Tuesday, 15 December 2015
Poster Hall (Moscone South)
Lea Scharff1, Matthias KG Hort1, Nick R Varley2, Franziska Röh1 and Amelie Schultz1, (1)CEN, Institut of Gephysics, University of Hamburg, Hamburg, Germany, (2)Univ Colima, Colima, Mexico
Abstract:
Volcán de Colima was equipped with a Doppler radar monitoring station in 2007 (March to July) and from March 2014 to 11 July 2015, when a pyroclastic flow partly destroyed the instrument. The Doppler radar measures the velocity of ejecta (>0.5 mm) and the reflected energy (a proxy for their cumulative size) within the eruption cloud. These data constrain the dynamics of the eruption cloud between 100-200m above the vent, where the field of view is located. We measure the precise timing of surface activity when tephra is included, while pure gas emissions (white steam clouds and fumaroles) are transparent to the radar.
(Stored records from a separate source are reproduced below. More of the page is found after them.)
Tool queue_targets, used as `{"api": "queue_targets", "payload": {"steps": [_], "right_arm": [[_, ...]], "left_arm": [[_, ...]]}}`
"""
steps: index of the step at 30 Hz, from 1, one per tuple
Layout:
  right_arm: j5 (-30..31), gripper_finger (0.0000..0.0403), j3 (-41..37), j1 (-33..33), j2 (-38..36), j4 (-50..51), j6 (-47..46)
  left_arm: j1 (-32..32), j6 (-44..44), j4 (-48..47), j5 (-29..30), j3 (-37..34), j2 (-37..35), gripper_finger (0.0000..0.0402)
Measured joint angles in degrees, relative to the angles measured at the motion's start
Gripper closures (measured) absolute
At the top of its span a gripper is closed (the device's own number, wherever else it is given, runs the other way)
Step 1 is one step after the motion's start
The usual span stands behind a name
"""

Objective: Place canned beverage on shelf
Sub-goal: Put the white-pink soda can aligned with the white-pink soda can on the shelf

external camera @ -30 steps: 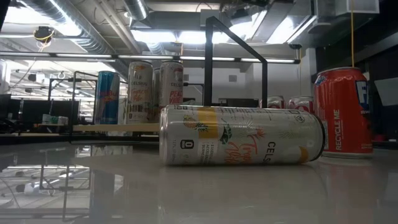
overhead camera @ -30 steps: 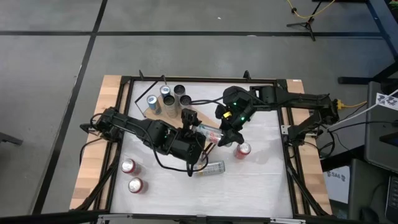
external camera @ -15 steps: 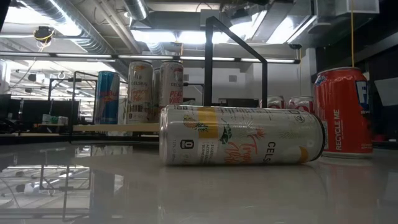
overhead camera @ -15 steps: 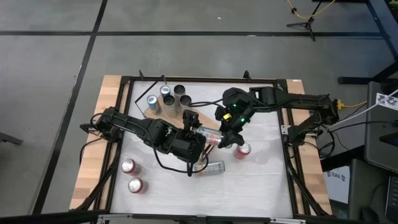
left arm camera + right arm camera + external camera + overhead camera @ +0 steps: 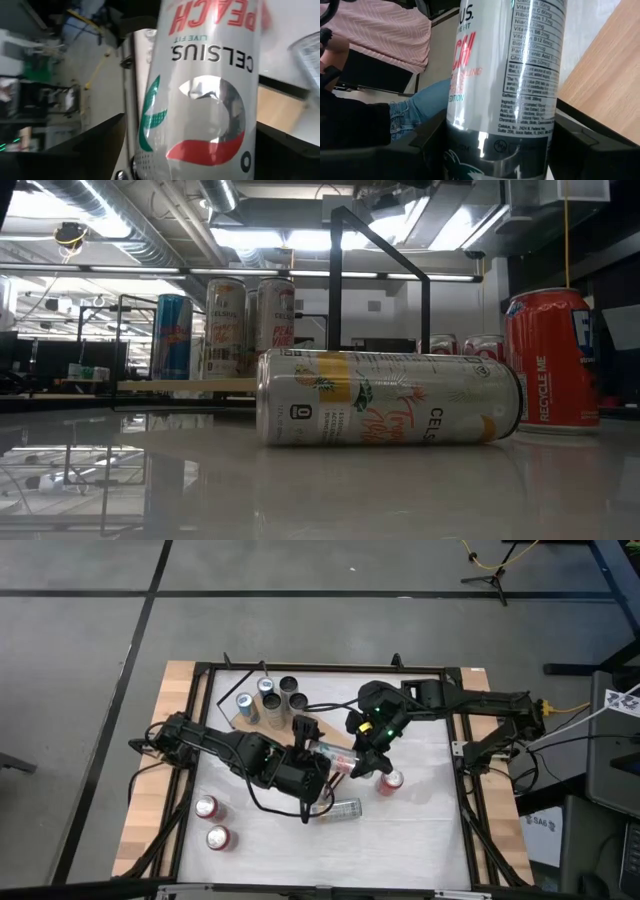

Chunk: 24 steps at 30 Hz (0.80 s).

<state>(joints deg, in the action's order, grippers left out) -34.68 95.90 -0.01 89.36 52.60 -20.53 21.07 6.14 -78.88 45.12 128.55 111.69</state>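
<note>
CHANGE: hardly anything had shifted in the last second; both arms met mid-table around the peach can [image 5: 338, 754], held off the tabletop | RIGHT: right gripper [image 5: 364, 762] clamped on the can | LEFT: left gripper [image 5: 312, 752] straddled it, possibly letting go; grip could not be told | SHELF: shelf [image 5: 240, 723] at 10 o'clock from the can, several standing cans [image 5: 272, 696] on it | MEANING: likely a handover, placing not yet done

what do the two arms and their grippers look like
Both are black, jointed arms of blocky, rounded segments, with loose black cables looping beside them. The left arm ends in a bulky black wrist block; the right arm shows small green lights near its wrist. The left gripper and right gripper each have two flat, dark, matte fingers. No markings can be made out.
</note>
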Motion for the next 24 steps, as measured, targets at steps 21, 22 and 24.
{"api": "queue_targets", "payload": {"steps": [21,22,24], "right_arm": [[1.36,0.0151,0.07,-10.56,-0.04,-0.31,4.63],[1.61,0.0151,0.07,-10.86,-0.04,-0.16,5.07],[1.45,0.0151,0.07,-11.24,-0.04,-0.09,5.74]], "left_arm": [[3.97,-17.36,-11.21,5.49,0.04,-5.07,0.0041],[4.08,-18.58,-11.05,5.94,0.04,-5.92,0.0041],[4.03,-21.06,-11.24,6.16,0.04,-7.67,0.0041]]}}
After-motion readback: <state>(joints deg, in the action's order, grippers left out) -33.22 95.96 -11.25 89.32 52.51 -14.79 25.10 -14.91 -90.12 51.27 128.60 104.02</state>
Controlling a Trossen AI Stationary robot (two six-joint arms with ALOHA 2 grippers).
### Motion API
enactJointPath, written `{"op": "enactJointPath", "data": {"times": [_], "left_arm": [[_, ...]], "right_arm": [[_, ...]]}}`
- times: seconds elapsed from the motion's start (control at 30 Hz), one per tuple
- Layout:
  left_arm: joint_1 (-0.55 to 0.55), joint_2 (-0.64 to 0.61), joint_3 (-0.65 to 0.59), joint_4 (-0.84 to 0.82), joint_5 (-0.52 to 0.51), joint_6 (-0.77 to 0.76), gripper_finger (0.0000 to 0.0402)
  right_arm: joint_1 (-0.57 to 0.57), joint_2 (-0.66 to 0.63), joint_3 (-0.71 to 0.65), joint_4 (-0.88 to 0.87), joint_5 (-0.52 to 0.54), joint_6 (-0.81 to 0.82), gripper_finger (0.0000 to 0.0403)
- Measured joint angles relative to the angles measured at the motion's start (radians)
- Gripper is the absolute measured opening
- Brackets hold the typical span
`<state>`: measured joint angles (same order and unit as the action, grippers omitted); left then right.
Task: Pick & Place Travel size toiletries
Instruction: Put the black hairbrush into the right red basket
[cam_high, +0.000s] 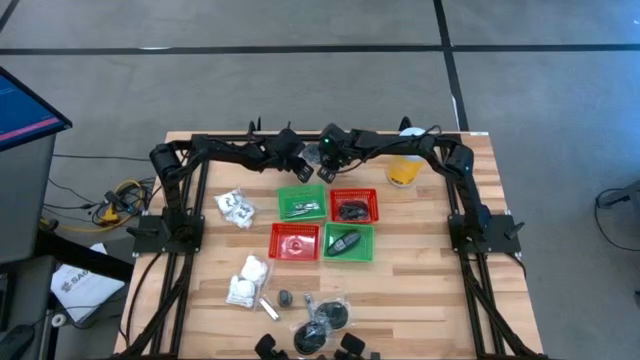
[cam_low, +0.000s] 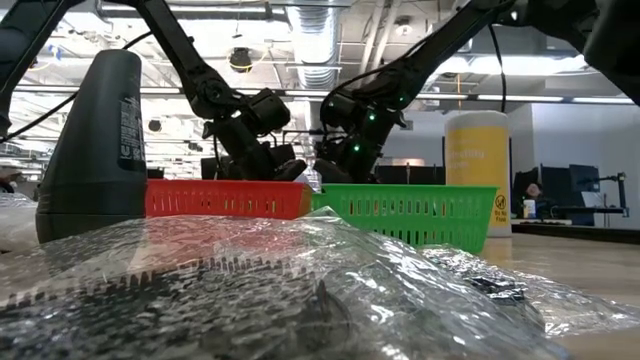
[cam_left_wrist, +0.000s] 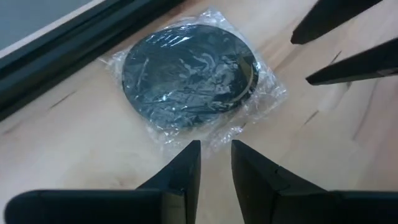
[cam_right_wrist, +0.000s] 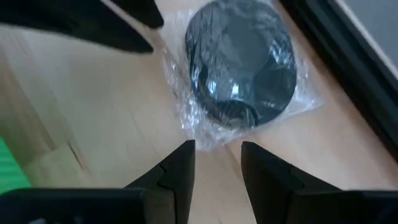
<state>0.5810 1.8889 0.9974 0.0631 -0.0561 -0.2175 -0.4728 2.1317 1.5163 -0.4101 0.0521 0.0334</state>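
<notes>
At table's far edge: left gripper (cam_left_wrist: 216, 163) and right gripper (cam_right_wrist: 217, 163) parted, empty, over wrapped disc (cam_left_wrist: 189, 74); no legible writing

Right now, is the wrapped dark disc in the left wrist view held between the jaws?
No: the wrapped dark disc lies flat on the table, beyond the empty jaws.

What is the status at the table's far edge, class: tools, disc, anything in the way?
Both tools, left and right, slightly open, empty, facing one wrapped disc. Disc flat on the table, ungripped. Nothing between tools and disc.
</notes>
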Motion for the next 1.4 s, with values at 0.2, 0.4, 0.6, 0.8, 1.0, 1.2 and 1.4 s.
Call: {"op": "enactJointPath", "data": {"times": [0.2, 0.4, 0.6, 0.8, 1.0, 1.2, 1.4], "left_arm": [[0.000, 0.000, 0.000, 0.006, 0.013, 0.000, 0.0082], [0.002, 0.000, 0.000, 0.010, 0.016, -0.004, 0.0082], [0.010, 0.000, 0.000, 0.013, 0.011, -0.030, 0.0080], [0.026, 0.000, 0.000, 0.003, -0.044, -0.031, 0.0076], [0.040, 0.000, 0.000, -0.003, -0.044, -0.062, 0.0097], [0.043, 0.020, 0.044, -0.035, -0.031, -0.077, 0.0132], [0.042, 0.104, 0.197, -0.245, -0.042, -0.076, 0.0144]], "right_arm": [[-0.005, 0.001, -0.002, -0.035, -0.001, -0.004, 0.0120], [-0.007, 0.001, -0.002, -0.028, -0.007, -0.016, 0.0120], [-0.005, 0.001, -0.002, -0.021, -0.011, -0.016, 0.0120], [-0.002, -0.011, -0.002, -0.020, -0.010, -0.018, 0.0120], [0.001, -0.010, -0.002, -0.024, -0.010, -0.041, 0.0120], [0.001, -0.010, -0.002, -0.023, -0.010, -0.045, 0.0120], [0.003, -0.010, -0.002, -0.046, -0.010, -0.061, 0.0120]]}}
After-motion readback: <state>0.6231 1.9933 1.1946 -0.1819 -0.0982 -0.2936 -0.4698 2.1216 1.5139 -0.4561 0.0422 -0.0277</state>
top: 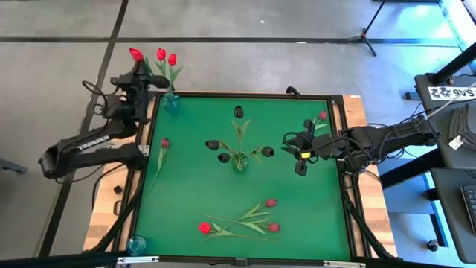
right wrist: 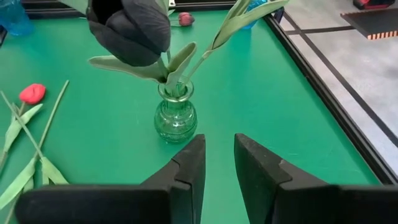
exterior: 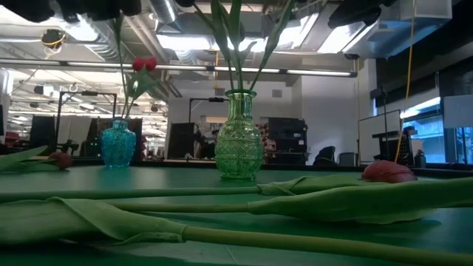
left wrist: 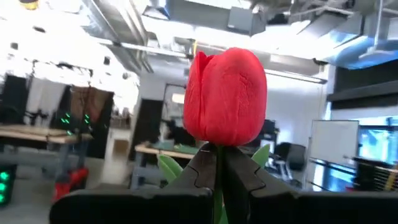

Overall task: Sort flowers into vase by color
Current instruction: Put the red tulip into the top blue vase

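Holding a red tulip (left wrist: 225, 93) pinched just under its head in my left gripper (left wrist: 219, 163), over the blue vase (top: 171, 103) at the mat's far-left corner. Stem's thin, floppy, light: grip lower for control. Right gripper (right wrist: 217, 163) slightly parted, empty, near green vase (right wrist: 175, 118).

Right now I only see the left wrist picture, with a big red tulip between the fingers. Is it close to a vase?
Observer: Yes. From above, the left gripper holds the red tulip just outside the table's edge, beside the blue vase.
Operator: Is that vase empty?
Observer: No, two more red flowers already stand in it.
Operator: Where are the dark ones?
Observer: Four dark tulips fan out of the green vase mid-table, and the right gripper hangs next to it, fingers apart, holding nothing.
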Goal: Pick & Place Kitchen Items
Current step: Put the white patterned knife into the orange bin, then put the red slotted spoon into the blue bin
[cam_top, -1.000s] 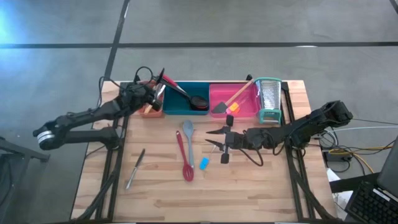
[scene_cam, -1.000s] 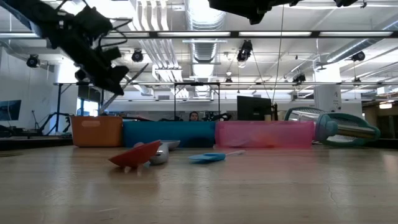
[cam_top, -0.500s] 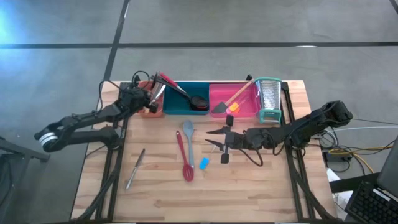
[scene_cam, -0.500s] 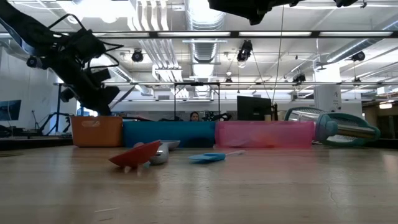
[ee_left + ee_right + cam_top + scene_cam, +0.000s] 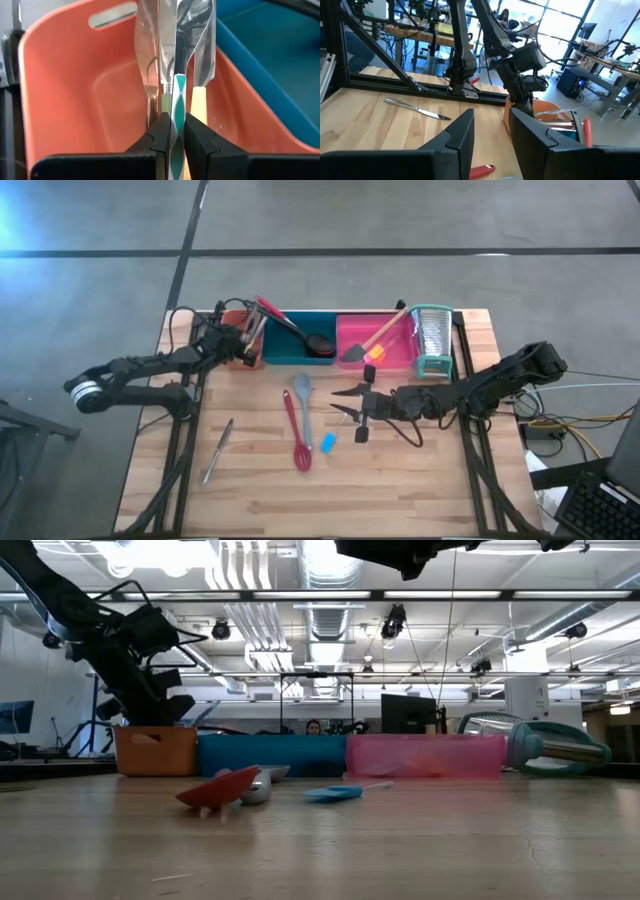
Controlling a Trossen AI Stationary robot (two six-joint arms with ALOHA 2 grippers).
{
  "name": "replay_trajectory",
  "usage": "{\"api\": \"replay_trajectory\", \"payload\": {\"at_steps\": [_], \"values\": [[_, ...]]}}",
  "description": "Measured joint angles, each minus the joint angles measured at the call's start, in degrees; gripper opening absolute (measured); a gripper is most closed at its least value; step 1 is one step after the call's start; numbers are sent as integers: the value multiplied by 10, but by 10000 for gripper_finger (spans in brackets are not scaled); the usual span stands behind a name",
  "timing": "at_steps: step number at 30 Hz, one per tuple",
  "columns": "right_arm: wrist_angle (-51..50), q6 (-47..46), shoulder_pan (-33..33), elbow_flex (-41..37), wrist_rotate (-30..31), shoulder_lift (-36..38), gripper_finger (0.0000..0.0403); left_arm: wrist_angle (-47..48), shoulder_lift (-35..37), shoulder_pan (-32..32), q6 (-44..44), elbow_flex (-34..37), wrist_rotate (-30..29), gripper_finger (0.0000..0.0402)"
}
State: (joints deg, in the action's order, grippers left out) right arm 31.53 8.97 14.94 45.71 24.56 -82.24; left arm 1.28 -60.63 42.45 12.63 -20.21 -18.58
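My left gripper is shut on metal tongs and stands over the orange tray at the table's far left corner; in the low view it hangs just above that tray. My right gripper hovers open over the table's middle right, nothing between its fingers. A grey spoon, a red utensil, a small blue tool and a knife lie flat on the wood. My left gripper pinches a teal-and-white strip of the tongs between its two fingers, near where the metal arms come together. The fingers slant down from the table's left side and lie along the tongs. The metal arms reach ahead into the orange tray; whether they touch it I cannot tell.
A teal tray holds a black ladle with a red handle. A pink tray holds a wooden-handled spatula and an orange tool. A metal grater stands at the far right. Bare wood lies along the near edge.
My left gripper has sunk with the tongs toward the orange tray and tipped further down, staying shut on them. The tongs now reach into the tray. My right gripper has kept still.
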Motion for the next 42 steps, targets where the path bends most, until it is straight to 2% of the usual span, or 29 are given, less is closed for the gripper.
{"api": "replay_trajectory", "payload": {"at_steps": [5, 12, 17, 25, 30, 35, 42], "values": [[-3, 0, 0, 0, 0, 0, 107, -2, -14, 3, 25, 0, -4, 38], [-13, 0, 0, 0, -1, 0, 99, 1, -13, 5, 26, -10, -4, 135], [-13, -1, 0, 0, -1, 0, 92, 14, -12, 5, 6, -31, -5, 174], [-13, -14, 0, 0, -1, 0, 83, 157, 17, 5, -46, -136, -6, 181], [-12, -15, 0, 0, -1, 0, 78, 271, 38, 3, -35, -212, 0, 181], [-12, 27, 0, 0, -1, 0, 73, 318, 70, -13, -22, -243, 83, 178], [-11, 46, 0, 4, -1, 0, 68, 268, 133, -98, -9, -210, 190, 177]]}}
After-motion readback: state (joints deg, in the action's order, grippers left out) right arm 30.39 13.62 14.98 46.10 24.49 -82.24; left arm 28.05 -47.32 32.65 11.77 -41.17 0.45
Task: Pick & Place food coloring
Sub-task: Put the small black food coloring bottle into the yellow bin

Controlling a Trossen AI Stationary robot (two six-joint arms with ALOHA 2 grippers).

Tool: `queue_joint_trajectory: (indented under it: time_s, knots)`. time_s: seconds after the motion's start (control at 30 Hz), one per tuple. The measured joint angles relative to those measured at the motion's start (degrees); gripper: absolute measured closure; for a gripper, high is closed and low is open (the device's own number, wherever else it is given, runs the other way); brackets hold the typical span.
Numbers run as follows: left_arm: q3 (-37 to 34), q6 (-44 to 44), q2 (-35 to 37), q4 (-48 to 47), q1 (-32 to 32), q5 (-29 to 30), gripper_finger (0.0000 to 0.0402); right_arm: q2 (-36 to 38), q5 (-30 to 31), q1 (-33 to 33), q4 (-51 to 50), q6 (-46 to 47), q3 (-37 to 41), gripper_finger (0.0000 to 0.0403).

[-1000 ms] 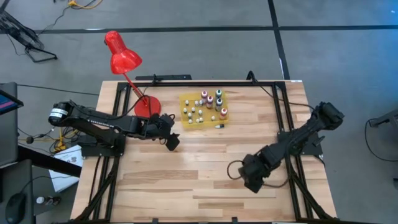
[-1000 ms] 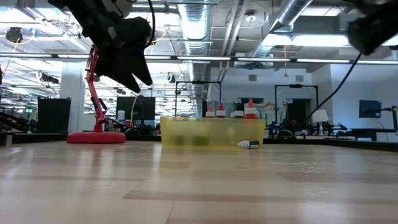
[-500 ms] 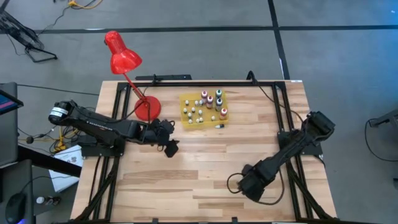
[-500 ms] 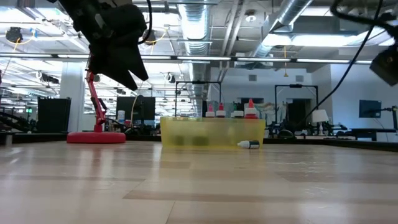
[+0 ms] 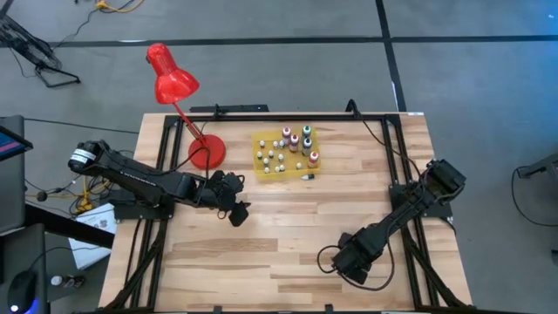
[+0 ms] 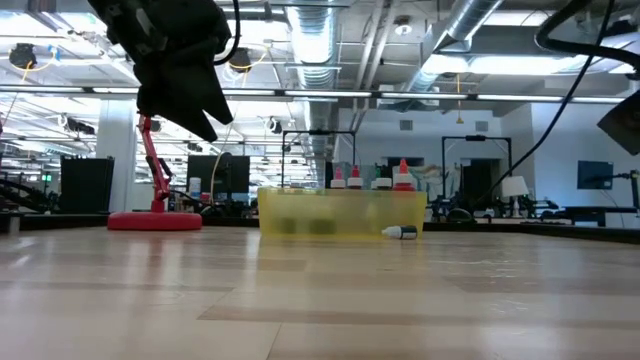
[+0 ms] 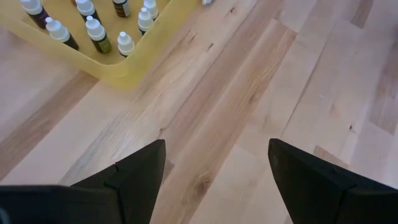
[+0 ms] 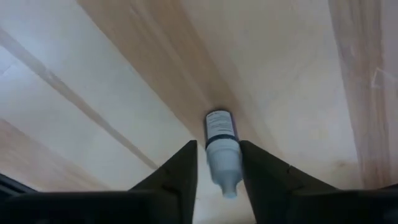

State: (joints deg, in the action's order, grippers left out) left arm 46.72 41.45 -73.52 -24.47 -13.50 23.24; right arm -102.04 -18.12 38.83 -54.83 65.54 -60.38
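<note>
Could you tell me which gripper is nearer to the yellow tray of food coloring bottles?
Left. The left gripper hovers just off the yellow tray; the right gripper is far across the table.

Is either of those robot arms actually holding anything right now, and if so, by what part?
Yes: the right end effector holds a small food coloring bottle by its pale cap end, dark body sticking out. The left end effector is open and empty.

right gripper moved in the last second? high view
Yes. The right gripper has pulled back toward the table's near edge, farther from the yellow tray.
</note>
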Motion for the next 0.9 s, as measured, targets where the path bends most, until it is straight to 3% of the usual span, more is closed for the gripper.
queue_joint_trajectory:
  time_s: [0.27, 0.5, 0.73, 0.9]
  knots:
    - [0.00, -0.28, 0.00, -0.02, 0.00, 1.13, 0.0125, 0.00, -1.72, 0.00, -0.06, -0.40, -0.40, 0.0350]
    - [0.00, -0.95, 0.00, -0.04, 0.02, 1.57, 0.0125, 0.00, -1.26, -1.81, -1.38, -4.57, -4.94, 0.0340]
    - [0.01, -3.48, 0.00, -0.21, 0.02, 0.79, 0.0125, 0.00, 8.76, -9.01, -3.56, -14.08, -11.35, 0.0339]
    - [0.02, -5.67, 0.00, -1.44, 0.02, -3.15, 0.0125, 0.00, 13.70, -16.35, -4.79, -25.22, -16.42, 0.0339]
In 2007 a new dome grew slowly within the crater, accompanied by almost daily tephra emissions. This continued until 2011, when a larger explosion signalled the end of the effusion. After 18 months of quiescence, a new eruptive episode commenced in January 2013 and continues to date (Aug. 2015).

Analysis of the temporal trends of ejecta velocities reveals that tephra emissions are pulsed. This matches observations, where the ash concentration commonly varies between discrete pulses. The statistical analysis of times between pulses best fits a log-logistic distribution. A log-logistic distribution indicates the interplay of two competing processes: for example short duration pressure release within a few seconds through a shallow fracture network vs. long term (tens of seconds) gas supply from deeper regions. Or it could be the competition of processes affecting the magma viscosity: rapid degassing acting to increase it, whilst a temperature increase from latent heat or shear heat generation acts to decrease the viscosity.

The repose-times (in 2007) also follow a log-logistic distribution with different parameters. A single set of parameters fitting both the repose- and inter-pulse-times has not been found.

In the recent data set (2014-2015) the number of events remarkably increased from 29 per month (June 2014) up to 23 per day in February 2015. The Doppler radar measured several pyroclastic flows until it was partly destroyed by a major flow on 11 July 2015. Statistics provide indirect insight into the explosion generation mechanism; the Doppler radar additionally provides direct insight into the dynamics of pyroclastic flows from a (usually) safe distance.